§ **Exercise instructions**
The records below must be output exactly, without pictures.

Collection entries:

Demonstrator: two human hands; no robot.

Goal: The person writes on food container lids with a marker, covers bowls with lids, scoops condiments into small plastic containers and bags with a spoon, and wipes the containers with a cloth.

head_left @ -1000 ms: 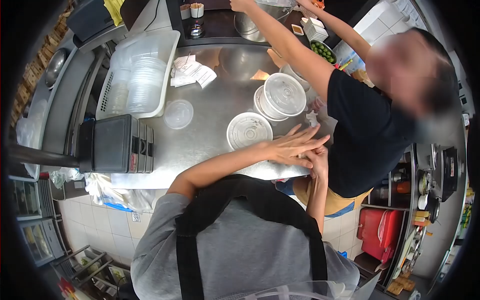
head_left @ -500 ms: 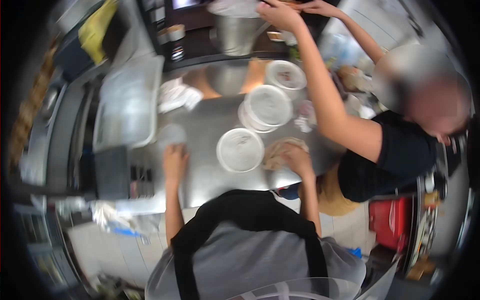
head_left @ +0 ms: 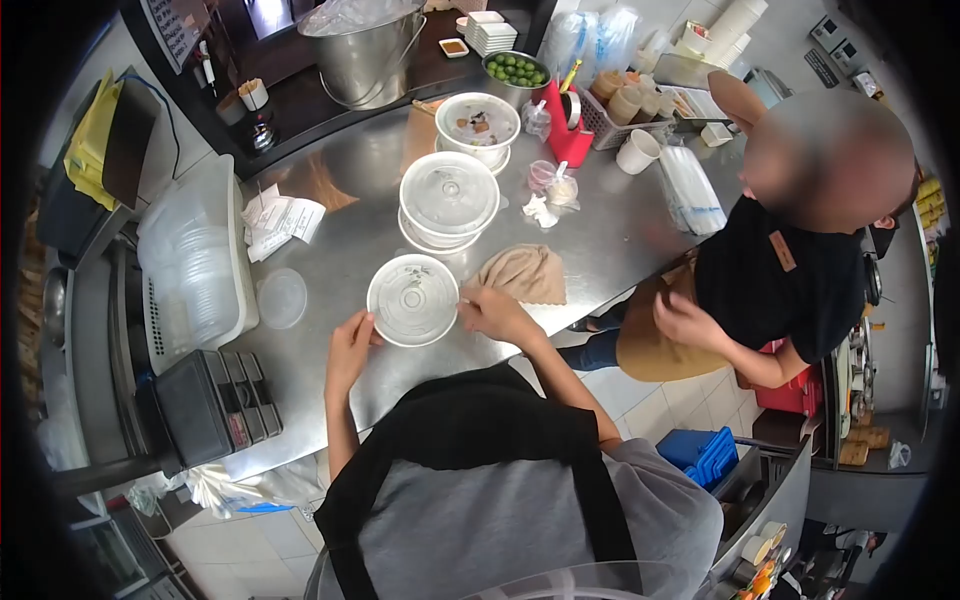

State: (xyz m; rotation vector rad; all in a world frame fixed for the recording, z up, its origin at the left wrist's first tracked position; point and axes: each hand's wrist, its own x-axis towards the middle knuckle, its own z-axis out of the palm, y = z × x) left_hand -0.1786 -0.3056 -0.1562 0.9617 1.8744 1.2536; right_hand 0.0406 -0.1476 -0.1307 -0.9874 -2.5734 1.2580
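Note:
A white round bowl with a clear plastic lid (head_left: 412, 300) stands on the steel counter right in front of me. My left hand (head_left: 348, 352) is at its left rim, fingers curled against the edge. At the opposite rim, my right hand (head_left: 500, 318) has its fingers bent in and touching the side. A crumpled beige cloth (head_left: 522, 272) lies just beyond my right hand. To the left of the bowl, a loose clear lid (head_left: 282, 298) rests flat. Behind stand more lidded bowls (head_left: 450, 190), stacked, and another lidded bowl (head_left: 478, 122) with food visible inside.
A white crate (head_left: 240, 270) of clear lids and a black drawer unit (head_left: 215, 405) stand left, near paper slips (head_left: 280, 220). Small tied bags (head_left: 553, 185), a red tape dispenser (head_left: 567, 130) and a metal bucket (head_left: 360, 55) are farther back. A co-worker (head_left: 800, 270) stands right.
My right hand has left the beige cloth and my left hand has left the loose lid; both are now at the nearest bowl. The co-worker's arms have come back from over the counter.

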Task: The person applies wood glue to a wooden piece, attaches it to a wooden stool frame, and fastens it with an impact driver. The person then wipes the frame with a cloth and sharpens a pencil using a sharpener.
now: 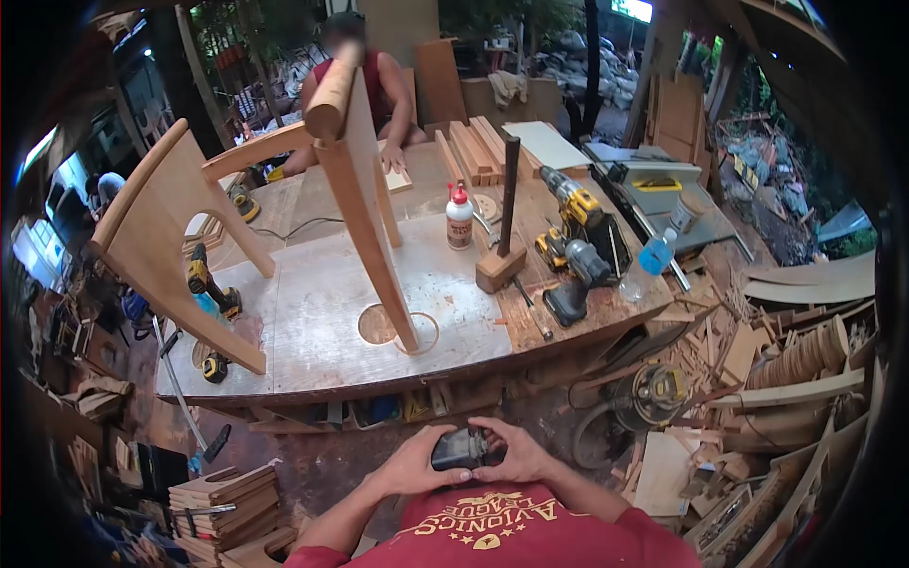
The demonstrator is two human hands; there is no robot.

§ **Solution to the exercise**
Demonstrator: two human hands; no robot.

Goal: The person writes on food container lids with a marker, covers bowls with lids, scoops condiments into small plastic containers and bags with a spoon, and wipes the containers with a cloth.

head_left @ -1000 ms: 
head_left @ -500 ms: 
head_left @ +0 ms: 

State: (xyz m; rotation vector rad; all in a world frame fixed for the recording, z up, its origin at the left wrist's first tracked position; point and axes: each hand's wrist, its own x-axis towards the middle knuckle, its own z-axis out of the palm, y = z × x) left_hand -0.1786 -0.3056 -0.1562 0.9617 1.8744 1.2536; right_hand 0.0406 -0.1476 -0.1307 -0.9874 -2.5734 1.2580
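Note:
A white round bowl with a clear plastic lid (head_left: 412, 300) stands on the steel counter right in front of me. My left hand (head_left: 348, 352) is at its left rim, fingers curled against the edge. At the opposite rim, my right hand (head_left: 500, 318) has its fingers bent in and touching the side. A crumpled beige cloth (head_left: 522, 272) lies just beyond my right hand. To the left of the bowl, a loose clear lid (head_left: 282, 298) rests flat. Behind stand more lidded bowls (head_left: 450, 190), stacked, and another lidded bowl (head_left: 478, 122) with food visible inside.
A white crate (head_left: 240, 270) of clear lids and a black drawer unit (head_left: 215, 405) stand left, near paper slips (head_left: 280, 220). Small tied bags (head_left: 553, 185), a red tape dispenser (head_left: 567, 130) and a metal bucket (head_left: 360, 55) are farther back. A co-worker (head_left: 800, 270) stands right.
My right hand has left the beige cloth and my left hand has left the loose lid; both are now at the nearest bowl. The co-worker's arms have come back from over the counter.
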
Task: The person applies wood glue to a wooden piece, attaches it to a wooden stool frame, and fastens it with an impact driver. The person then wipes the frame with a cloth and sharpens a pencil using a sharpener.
now: 
The demonstrator is two human hands; there is no robot.

This output requires nothing more.